Secondly, a more extreme pattern of metabolic depression (to <0.05 of rest) is evident for cryptobiotic animals. For these animals there is a profound change in their internal environment – for anoxybiotic animals there is an absence of oxygen and for osmobiotic, anhydrobiotic or cryobiotic animals there is an alteration of the ionic/osmotic balance or state of body water. Some normally aerobic animals can tolerate anoxia for considerable periods, and their duration of tolerance is inversely related to their magnitude of metabolic depression; anaerobic metabolic rate can be less than 0.005 of resting. The metabolic rate of anhydrobiotic animals is often so low as to be unmeasurable, if not zero. Thus, anhydrobiosis is the ultimate strategy for eggs or other stages of the life cycle to survive extended periods of environmental stress.

Thirdly, a pattern of absence of metabolism when normally hydrated (as opposed to anhydrobiotic or cryobiotic) is apparently unique to diapaused eggs of the brine-shrimp (Artemia spp., an anostracan crustacean) during anoxia. The apparent complete metabolic depression of anoxic yet hydrated cysts (and extreme metabolic depression of normoxic, hypoxic, or osmobiotic, yet hydrated cysts), is an obvious exception to the above patterns.

In searching for biochemical mechanisms for metabolic depression, it is clear that there are five general characteristics at the molecular level of cells which have a depressed metabolism; a decrease in pH, the presence of latent mRNA, a change in protein phosphorylation state, the maintenance of one particular energy-utilizing process (ion pumping), and the down-regulation of another (protein synthesis). Oxygen sensing is now the focus of intense investigation and obviously plays an important role in many aspects of cell biology. Recent studies show that oxygen sensing is involved in metabolic depression and research is now being directed towards characterising the proteins and mechanisms that comprise this response. As more data accumulate, oxygen sensing as a mechanism will probably become the sixth general characteristic of depressed cells.

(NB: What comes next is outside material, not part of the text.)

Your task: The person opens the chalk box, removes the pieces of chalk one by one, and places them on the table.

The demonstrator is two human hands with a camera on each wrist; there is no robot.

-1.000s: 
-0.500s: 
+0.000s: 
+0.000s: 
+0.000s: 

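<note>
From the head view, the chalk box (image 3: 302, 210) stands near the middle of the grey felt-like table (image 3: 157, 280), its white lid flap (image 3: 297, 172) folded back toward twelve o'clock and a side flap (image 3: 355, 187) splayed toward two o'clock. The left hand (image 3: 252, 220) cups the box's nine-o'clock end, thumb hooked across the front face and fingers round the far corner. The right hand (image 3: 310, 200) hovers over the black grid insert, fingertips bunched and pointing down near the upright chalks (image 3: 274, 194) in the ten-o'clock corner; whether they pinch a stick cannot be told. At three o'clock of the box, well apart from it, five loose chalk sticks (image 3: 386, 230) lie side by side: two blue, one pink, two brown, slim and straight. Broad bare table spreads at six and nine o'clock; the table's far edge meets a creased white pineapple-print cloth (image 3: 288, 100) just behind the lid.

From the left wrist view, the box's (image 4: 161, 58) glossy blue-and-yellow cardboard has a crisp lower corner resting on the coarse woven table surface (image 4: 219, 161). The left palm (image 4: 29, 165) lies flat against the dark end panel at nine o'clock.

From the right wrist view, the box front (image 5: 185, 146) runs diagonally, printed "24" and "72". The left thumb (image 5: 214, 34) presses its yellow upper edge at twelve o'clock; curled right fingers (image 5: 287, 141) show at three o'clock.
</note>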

The majority of studies on these general characteristics of metabolically depressed cells come from members of the most common group of animals that depress metabolism, those non-cryptobiotic animals that remain hydrated and depress to 0.05–0.4 of rest. These biochemical investigations are becoming more molecular and sophisticated, and directed towards defined processes, but as yet no complete mechanism has been delineated. The consistency of the molecular data within this group of animals suggests similar metabolic strategies and mechanisms associated with metabolic depression.

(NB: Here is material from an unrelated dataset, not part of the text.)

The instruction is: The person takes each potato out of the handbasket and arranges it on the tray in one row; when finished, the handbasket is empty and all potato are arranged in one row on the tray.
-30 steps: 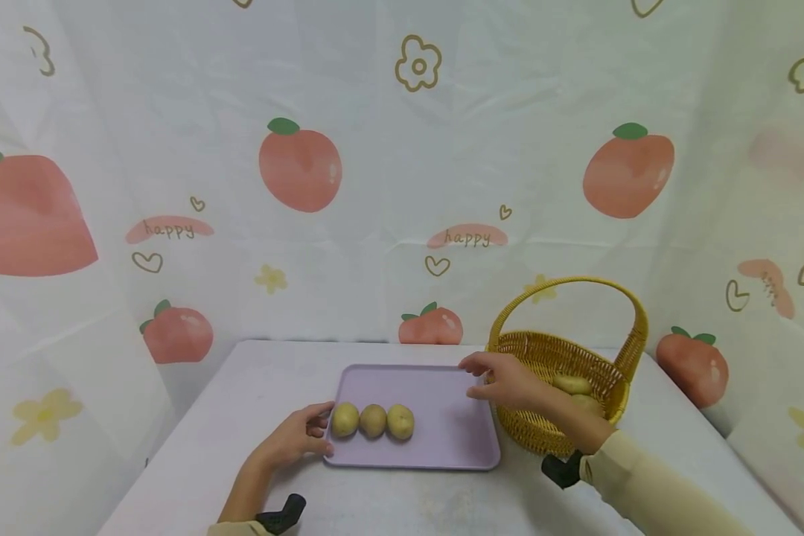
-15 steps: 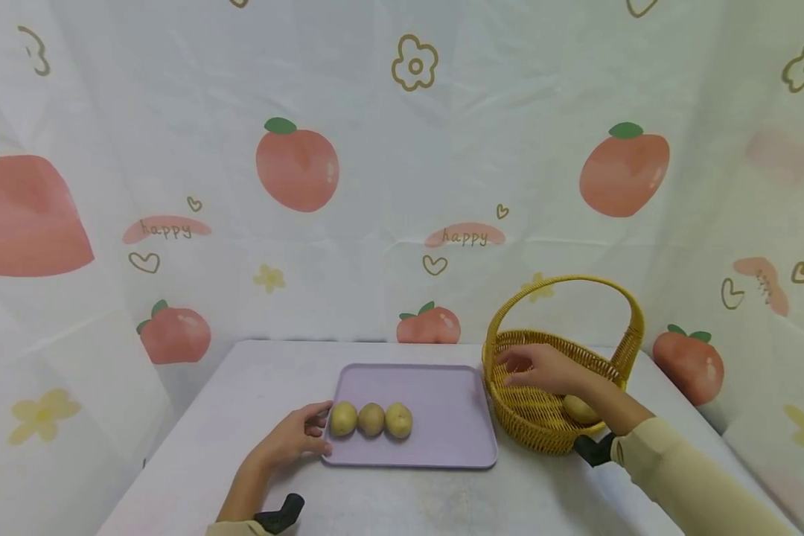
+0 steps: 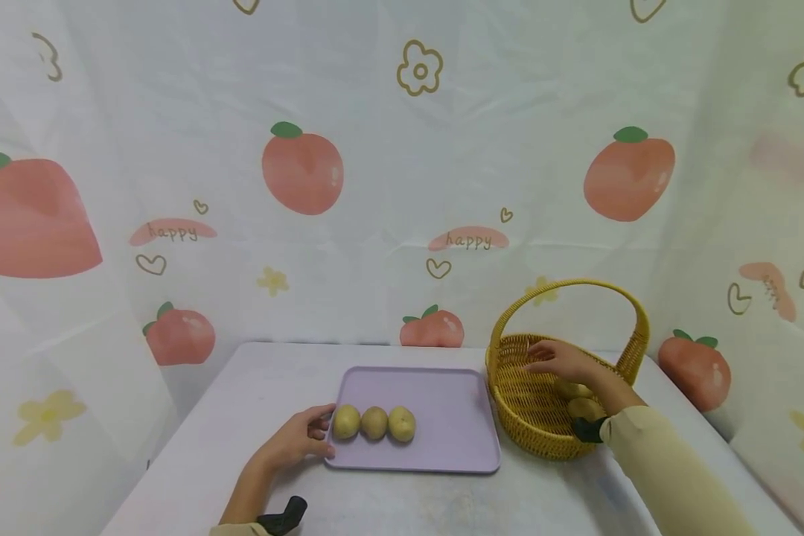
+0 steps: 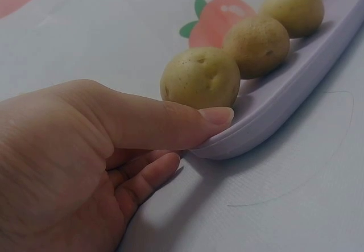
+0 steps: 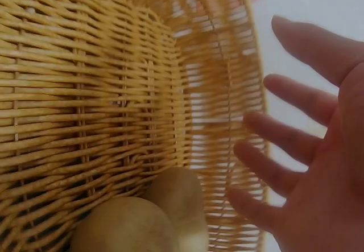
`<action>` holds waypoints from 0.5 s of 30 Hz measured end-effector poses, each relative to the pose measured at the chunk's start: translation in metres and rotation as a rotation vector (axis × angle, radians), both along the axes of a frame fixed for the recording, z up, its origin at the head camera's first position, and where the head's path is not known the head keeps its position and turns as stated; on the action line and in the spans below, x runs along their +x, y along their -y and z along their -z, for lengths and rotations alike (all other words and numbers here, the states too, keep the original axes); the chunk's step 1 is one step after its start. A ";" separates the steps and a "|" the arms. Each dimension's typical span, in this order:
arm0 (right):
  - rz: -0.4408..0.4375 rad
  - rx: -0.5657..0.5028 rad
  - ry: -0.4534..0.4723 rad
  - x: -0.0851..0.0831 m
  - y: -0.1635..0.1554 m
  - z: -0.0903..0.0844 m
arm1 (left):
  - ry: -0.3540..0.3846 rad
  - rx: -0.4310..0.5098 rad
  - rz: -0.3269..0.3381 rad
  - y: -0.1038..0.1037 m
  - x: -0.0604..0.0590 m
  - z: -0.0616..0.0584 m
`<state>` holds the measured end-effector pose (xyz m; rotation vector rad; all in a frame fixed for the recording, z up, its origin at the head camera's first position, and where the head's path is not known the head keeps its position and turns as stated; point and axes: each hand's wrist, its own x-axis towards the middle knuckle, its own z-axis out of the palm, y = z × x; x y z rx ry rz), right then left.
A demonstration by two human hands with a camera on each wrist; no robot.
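Three potatoes [image 3: 374, 422] lie in a row on a lilac tray [image 3: 447, 432]. My left hand [image 3: 298, 438] holds the tray's near left corner, its thumb [image 4: 170, 128] on the rim beside the leftmost potato [image 4: 200, 78] and its fingers curled under the edge. My right hand [image 3: 563, 361] is inside the yellow wicker basket [image 3: 536, 417], fingers [image 5: 296, 144] spread and holding nothing. Two potatoes [image 5: 153, 218] lie at the basket's bottom, just below that hand; both potatoes [image 3: 579, 400] are partly hidden by my arm in the head view.
The tray and basket stand on a pale table [image 3: 254, 387] with a white fruit-print cloth [image 3: 375, 186] hung behind and at both sides. The basket's tall arched handle [image 3: 576, 286] rises over my right hand.
My right hand has moved from over the tray's right edge into the basket, reaching down toward the potatoes there. The left hand and tray have stayed put.
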<state>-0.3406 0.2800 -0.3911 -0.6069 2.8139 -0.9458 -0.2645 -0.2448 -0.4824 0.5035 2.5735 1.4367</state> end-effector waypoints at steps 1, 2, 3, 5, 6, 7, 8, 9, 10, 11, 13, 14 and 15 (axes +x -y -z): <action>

The biochemical ‘adaptations’ of anhydrobiotic organisms would seem to be related more to surviving the dramatic reduction in cell water content and its physico-chemical state, than to molecular mechanisms for lowering metabolic rate. Metabolic depression would seem to be an almost inevitable consequence of their altered hydration state.

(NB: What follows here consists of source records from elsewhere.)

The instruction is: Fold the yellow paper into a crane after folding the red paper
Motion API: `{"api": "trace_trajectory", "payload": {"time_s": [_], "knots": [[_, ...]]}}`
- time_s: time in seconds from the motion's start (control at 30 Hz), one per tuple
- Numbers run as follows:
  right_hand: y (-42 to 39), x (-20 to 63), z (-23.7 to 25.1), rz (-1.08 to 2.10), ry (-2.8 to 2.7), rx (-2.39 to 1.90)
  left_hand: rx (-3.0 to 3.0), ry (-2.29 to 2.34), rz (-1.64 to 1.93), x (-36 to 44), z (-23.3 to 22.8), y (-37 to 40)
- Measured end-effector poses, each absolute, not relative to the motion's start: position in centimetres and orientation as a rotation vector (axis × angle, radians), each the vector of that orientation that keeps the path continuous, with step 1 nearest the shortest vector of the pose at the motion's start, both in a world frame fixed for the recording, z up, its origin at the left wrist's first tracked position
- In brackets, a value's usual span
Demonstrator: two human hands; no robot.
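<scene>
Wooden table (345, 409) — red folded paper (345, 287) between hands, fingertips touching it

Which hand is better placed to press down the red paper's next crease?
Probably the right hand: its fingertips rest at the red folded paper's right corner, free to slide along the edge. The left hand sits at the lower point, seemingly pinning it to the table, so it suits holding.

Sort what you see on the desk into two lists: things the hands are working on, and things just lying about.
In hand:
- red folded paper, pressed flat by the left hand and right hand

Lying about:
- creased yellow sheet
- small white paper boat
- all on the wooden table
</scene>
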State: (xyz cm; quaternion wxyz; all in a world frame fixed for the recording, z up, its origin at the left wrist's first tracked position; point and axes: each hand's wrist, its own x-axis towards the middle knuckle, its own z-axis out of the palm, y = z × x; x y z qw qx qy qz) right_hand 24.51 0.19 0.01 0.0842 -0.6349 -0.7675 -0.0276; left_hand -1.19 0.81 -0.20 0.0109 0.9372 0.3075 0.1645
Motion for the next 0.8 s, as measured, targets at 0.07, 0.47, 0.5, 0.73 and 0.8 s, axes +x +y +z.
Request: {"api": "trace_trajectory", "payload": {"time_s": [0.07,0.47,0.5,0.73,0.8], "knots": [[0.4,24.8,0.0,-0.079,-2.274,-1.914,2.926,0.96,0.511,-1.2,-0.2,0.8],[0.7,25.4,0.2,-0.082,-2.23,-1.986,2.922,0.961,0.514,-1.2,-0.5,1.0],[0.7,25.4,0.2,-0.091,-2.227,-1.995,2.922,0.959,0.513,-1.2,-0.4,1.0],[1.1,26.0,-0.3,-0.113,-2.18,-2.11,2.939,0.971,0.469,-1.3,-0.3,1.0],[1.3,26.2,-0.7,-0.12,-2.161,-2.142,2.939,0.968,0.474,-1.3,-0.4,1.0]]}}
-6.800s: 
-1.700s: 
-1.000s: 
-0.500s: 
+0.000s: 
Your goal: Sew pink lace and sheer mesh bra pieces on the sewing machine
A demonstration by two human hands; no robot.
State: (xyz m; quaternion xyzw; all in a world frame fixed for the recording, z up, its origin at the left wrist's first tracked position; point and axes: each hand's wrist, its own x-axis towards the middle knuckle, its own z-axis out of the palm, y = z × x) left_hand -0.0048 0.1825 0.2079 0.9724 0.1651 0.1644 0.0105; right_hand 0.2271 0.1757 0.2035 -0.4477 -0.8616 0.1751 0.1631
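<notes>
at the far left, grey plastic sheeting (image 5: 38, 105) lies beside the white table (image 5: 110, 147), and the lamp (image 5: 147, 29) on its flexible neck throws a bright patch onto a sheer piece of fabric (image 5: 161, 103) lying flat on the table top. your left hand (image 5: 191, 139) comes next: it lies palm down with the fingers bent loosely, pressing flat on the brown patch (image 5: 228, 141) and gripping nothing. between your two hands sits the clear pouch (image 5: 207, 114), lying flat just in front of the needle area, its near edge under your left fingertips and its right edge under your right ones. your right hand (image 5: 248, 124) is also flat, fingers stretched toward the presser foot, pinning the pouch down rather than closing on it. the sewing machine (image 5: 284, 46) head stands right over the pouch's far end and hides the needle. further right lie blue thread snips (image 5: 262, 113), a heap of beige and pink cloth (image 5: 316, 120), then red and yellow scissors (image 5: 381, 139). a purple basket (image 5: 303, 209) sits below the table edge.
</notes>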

The unique case of profound metabolic depression of hydrated Artemia spp. cysts under a variety of conditions could reflect unique mechanisms at the molecular level. However, the available data are not consistent with this possibility (with the exception of a uniquely large decrease in ATP concentration of depressed, hydrated Artemia spp. cysts) and the question remains: how do cells of anoxic and hydrated Artemia spp. differ from anoxic goldfish or turtle cells, enabling them so much more completely to depress their metabolism?